5 Black Female Writers You Should Know

Throughout my time as an English Major I've had the oppertunity to read diverse literature that the public school system often ignores. This is by no means a comprehensive nor exhaustive list of overlooked and underappreciated authors. It is a list of the 5 Black women who's works connected with me the most.

  1. 1. Maya Angelou (1928 - 2014)

    One of the few Black women taught in the public school system, Angelou is best known for her poems- including Still I Rise. Her work in drama, education, performance, and activism resulted in over 50 honorary doctorate degrees and she should be remembered as one of the brigtest minds of the last century. 

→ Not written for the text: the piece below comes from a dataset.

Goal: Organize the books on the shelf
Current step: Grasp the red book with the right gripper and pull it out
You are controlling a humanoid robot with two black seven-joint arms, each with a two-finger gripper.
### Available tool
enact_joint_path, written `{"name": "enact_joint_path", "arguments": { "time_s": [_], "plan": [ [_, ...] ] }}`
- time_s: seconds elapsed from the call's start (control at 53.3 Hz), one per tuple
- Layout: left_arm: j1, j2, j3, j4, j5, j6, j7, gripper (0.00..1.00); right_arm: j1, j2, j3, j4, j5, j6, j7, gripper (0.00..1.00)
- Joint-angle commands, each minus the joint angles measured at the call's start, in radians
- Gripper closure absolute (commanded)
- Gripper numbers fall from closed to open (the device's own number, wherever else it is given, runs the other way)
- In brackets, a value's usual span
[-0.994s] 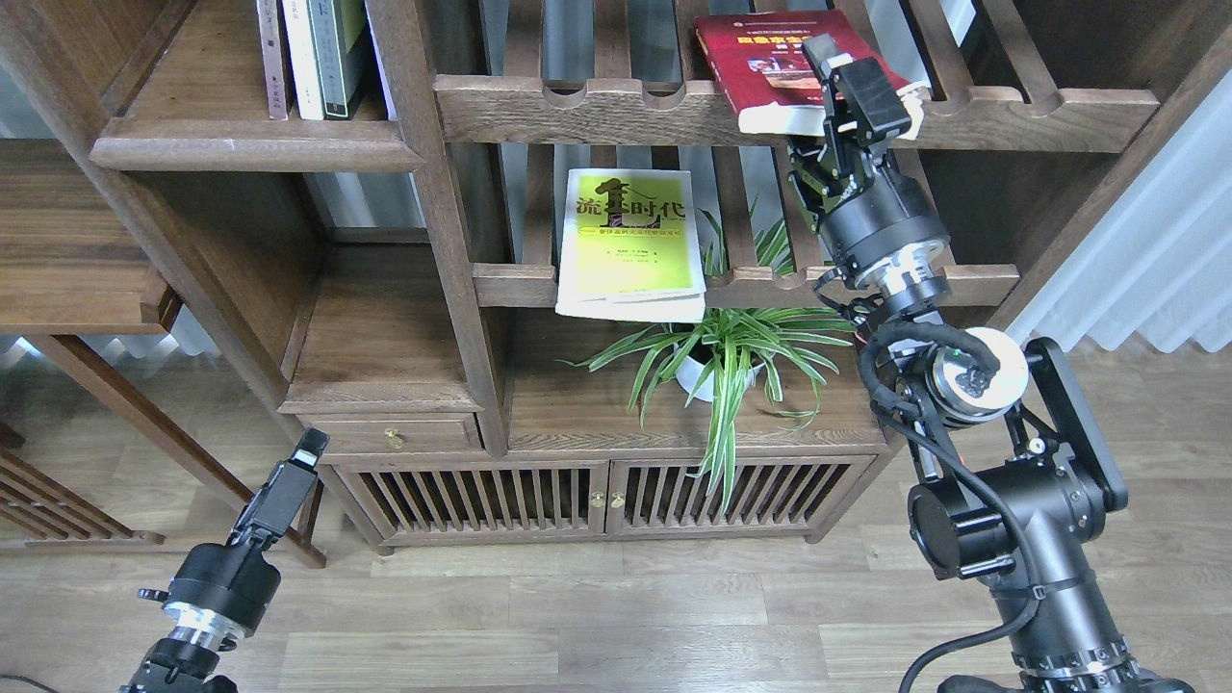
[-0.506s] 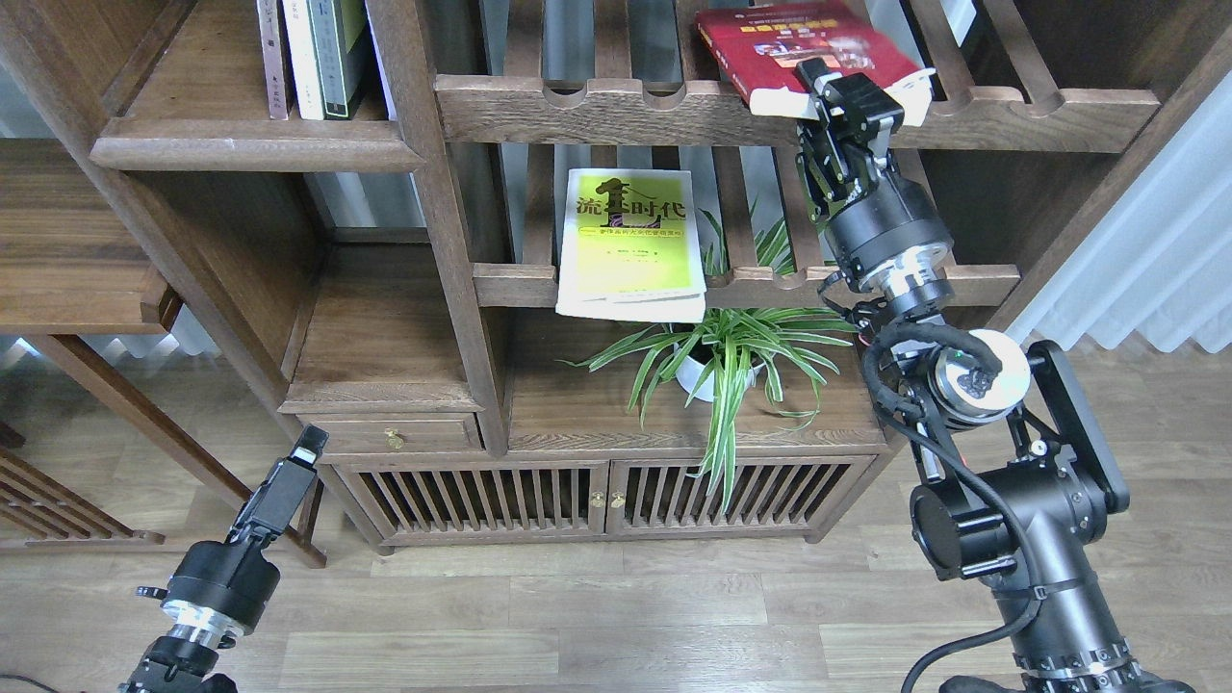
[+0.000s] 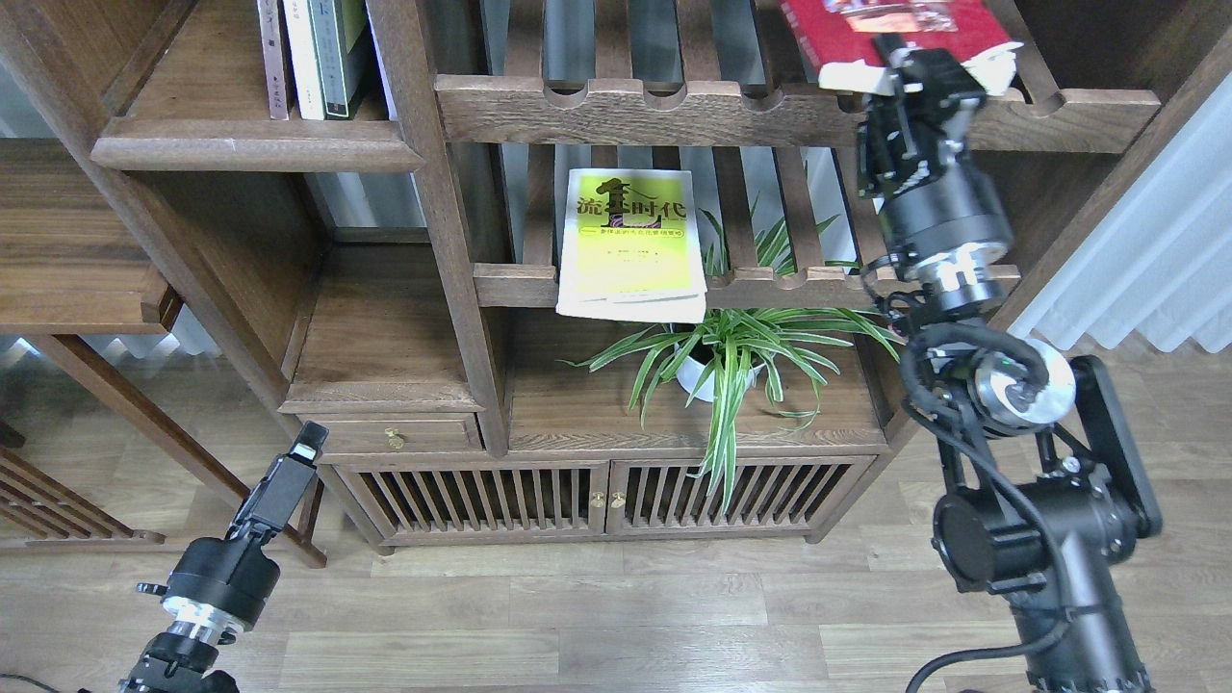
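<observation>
The red book sits at the top right of the view, above the upper slatted rack, with its pale page edge facing the camera and its far part cut off by the frame. The right gripper meets that near edge from below and in front; its fingers seem to be clamped on the book's edge, though they are dark and partly seen end-on, so the grip itself is hard to make out. The right arm rises to it from the lower right corner, past a silver joint beside the cabinet.

The yellow-green book lies flat on the lower slatted rack, left of centre, its white-bordered cover facing up and its near edge overhanging the front rail. Just below and to the right of it a potted plant stands on the cabinet top, its long striped leaves spreading out and reaching up through the slats.

At the upper left, the solid shelf with the rounded front lip carries a few upright books standing side by side against the post.

The left gripper hangs low at the lower left, in front of the cabinet's drawer corner and well apart from every book; it holds nothing, and its fingers cannot be told apart from this angle.
</observation>
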Motion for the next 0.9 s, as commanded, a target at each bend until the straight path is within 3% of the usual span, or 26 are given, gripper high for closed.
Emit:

  2. 2. Toni Morrison (1931 - 2019)

    Morrison studied humanities at Howard and Cornell Universities, followed by an academic career at Texas Southern University, Howard University, Yale, and served as a Princeton University chair in 1989. In 1988 she was awarded the Pulitzer Prize for her gothic novel Beloved.

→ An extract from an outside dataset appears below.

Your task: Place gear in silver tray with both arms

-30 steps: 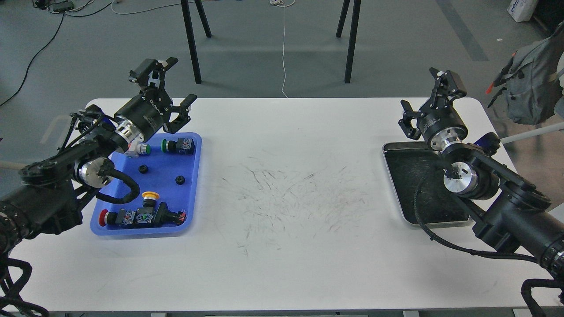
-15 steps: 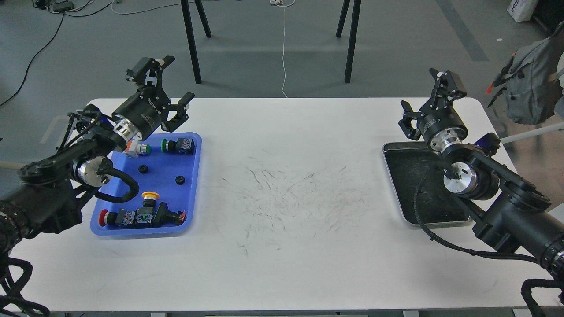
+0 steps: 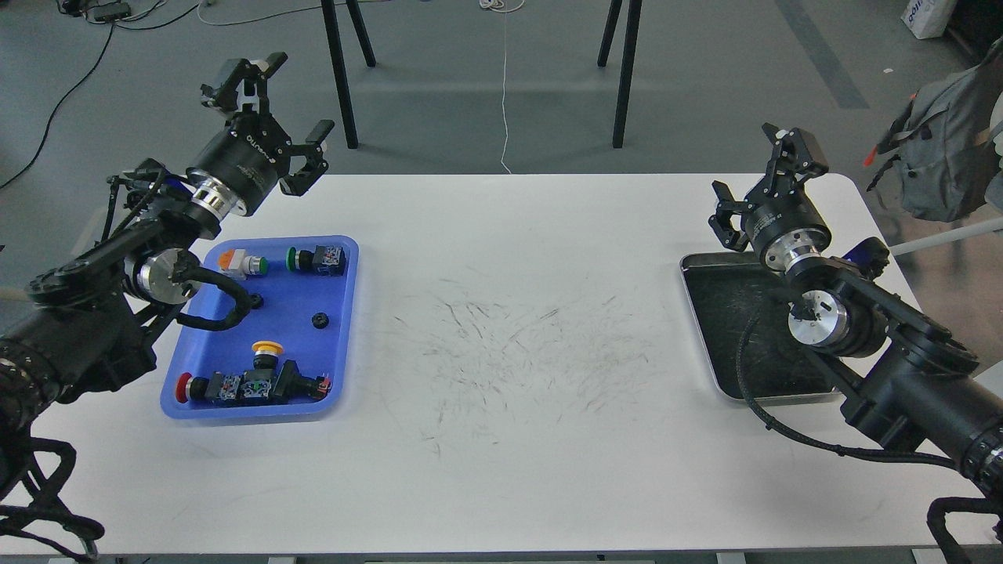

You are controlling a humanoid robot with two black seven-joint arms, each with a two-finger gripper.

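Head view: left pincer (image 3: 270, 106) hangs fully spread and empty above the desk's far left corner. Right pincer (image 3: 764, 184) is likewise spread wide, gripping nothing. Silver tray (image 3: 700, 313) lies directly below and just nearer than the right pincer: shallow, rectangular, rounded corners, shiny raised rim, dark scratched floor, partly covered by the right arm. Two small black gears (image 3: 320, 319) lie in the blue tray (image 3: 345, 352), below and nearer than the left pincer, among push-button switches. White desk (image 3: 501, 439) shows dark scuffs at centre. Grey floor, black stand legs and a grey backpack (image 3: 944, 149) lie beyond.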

  3. 3. Audre Lorde (1934 - 1992)

    Audre Lorde described herself as a "black, lesbian, mother, warrior, poet" and lived up to each of those descriptors. Her life was dedicated to fighting racism, homophobia, sexism, classisim, which resulted in numerous works of prose and theory revolving around her beliefs as an activist. I first encounted her work in a Literary Theory class, and then again within a course dedicated to diverse women writers in performance where her poem The Black Unicorn was heavily featured and discussed.

  4. 4. Alice Walker (born 1944)

    Walker is best known for her 1983 Pultizer Prize winning novel, The Color Purple, which was later adapted to film by Steven Spielberg. Walker dedicated a large part of her life to activism for social justice, civil rights, and gender equality all of which feature heavily in her essay collection: In Search of our Mother's Gardens.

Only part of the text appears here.